だが、その人影はおかしな事に二人あるように見える。
「あれ……二人?」
「どうやら助っ人が現れたようだな」
砂煙が収まり、人影がより鮮明に見える。
No.5とNo.5を軽々持ち上げる紅いローブの者。
助けたのは紅いローブの方だろう。
「……やれやれ、困ったな」
(え?……)
紅いローブの者はやれやれと首を左右に振る。
顔は見えないが、悠那は声に聞き覚えを感じた。
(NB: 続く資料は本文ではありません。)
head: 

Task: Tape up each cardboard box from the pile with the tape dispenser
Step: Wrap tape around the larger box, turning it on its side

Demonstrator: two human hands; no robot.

不思議と初めて会うような気がしない。
「お前、何者だ」
「…正直の所、傍観者で居ようと思ったんだけど見事に引っ張り出されたよ。僕は禍罪の者……No.2さ。どうやら見覚えのある顔が居るね」
No.2と名乗る者はNo.5を担いだまま悠那達の方へ向かって歩いて来る。
「見覚えのある顔?」
「そうだよ…悠那。僕を忘れたのかい?」
ここでようやく気付いた。いや、気が付いてしまった。
雷で打たれたような衝撃という物が初めて分かった。と同時に疑問が浮かんで来る。
体中から嫌な汗が出て気持ち悪い。
ショックもある。
だが一番は悠真にこの男を会わせてはいけない。という気持ちが込み上げる。
「…知り合いか?」
「ふふっ……知り合いも何も、血縁者だよね。
悠那………………悠真は元気?」
そう。
目の前に居る紅いローブの男は悠真と悠那の兄である柊 悠人だった。
「な…んで! 何で柊を裏切るような真似をしたの?」
「ふふふ……裏切る? バカ言うな。裏切ったのは向こうだ……話を戻すけど、僕の人形の扱いはくれぐれも気を付けるようにね」
柊 悠人、No.2は冷静に話す。
話の中で笑ったがその笑みは憎悪が含まれているみたいで背筋ぎゾクッとした。
「…人形?」
「この学園に居るんだろ? 悠真の事さ。それじゃ、またね」
突如、悠人の足下に魔法陣が展開する。
「待って!………悠人ぉ!!」
悠那の言葉も虚しく、悠人が展開した魔法陣は目の前からスーッと消えた。